A reading of 20 means that in a year’s time traders think it likely the share-price index will be somewhere between 20 per cent above and 20 per cent below its current level. In normal times, this estimate varies by no more than a percentage point or two from day to day.
On November 20 it swung from 19 to 28 in under three hours. Investors, in other words, are no longer confident that even barnstorming results like Nvidia’s can keep pushing share prices higher, since valuations have risen so far already.
Another warning sign would be for investors’ usual boltholes to become unreliable. True, lately the dollar has resumed its role as a haven and risen in value (unlike in April after President Donald Trump’s “Liberation Day”, when it plunged along with stocks).
But the price of gold, a traditional hedge against volatility, peaked in October and has fallen by 7 per cent since, barely budging during last week’s ructions.
Gold has spent recent years on its own blistering bull run, with its October peak marking an all-time high and raising worries that the precious metal is itself in a bubble.
If investors in supposedly riskier assets cannot rely on gold to hedge their losses, the next crash will be painful indeed.
The third bad omen would be for “normal” correlations between different assets’ prices to break down. Just now, Japan is the focus of such worries. Its currency, another erstwhile haven, sold off amid the past week’s turbulence, even as Asian share prices also fell and Japan’s borrowing costs rose.
The ten-year yield on Japanese government bonds hit 1.8 per cent on November 20, its highest since 2008; the 30-year yield reached 3.4 per cent, its highest ever.
This is exactly the dynamic, reminiscent of emerging markets, that panicked investors when exhibited by America’s currency, shares and Treasury bonds in the spring. Should it continue — or worse, spread to other markets — traders will start panicking again.

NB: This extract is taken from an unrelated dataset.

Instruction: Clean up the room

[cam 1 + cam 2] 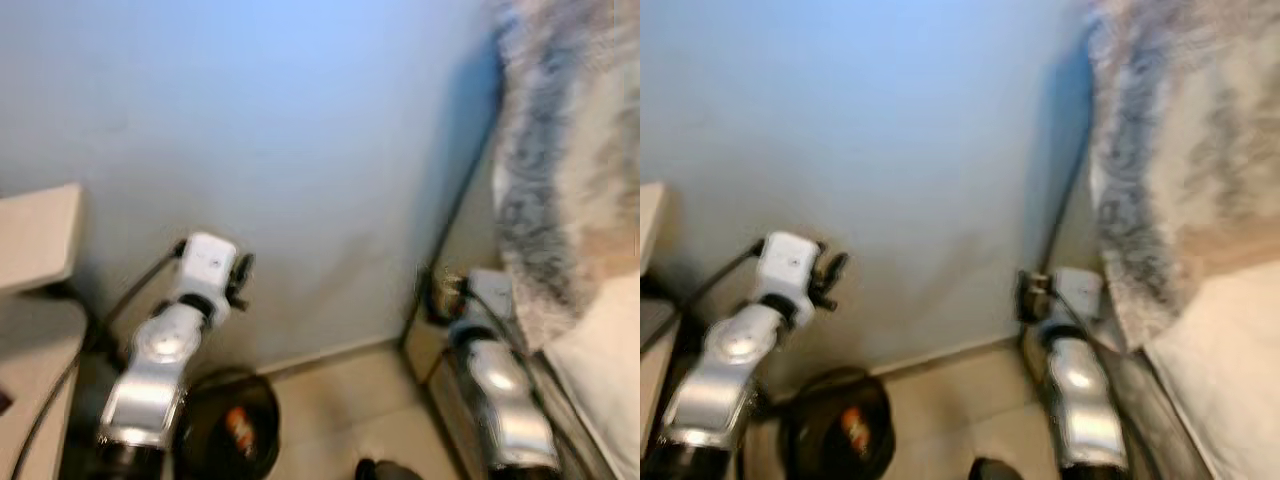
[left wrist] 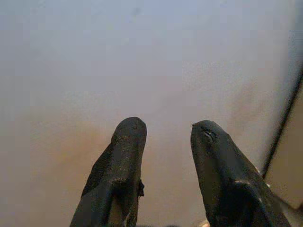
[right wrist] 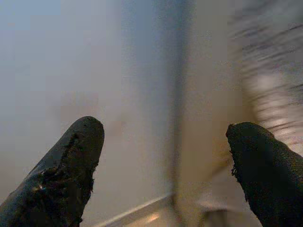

For now they are not, despite the mounting threats to their profits. Perhaps that is because they remember the biggest challenge of the dotcom boom: the sheer number of times share prices plunged before recovering and then rocketing upwards again.
Between the start of 1995 and the bubble’s peak in 2000, the Nasdaq went through peak-to-trough corrections of more than 10 per cent at least 12 separate times.
Over the same period, it offered cumulative gains of nearly 1100 per cent to those who kept their nerve and refused to sell.
Today’s investors can hardly fail to wonder whether last week’s sell-off might accelerate. They also know that, even if it does, getting out now could prove a mistake.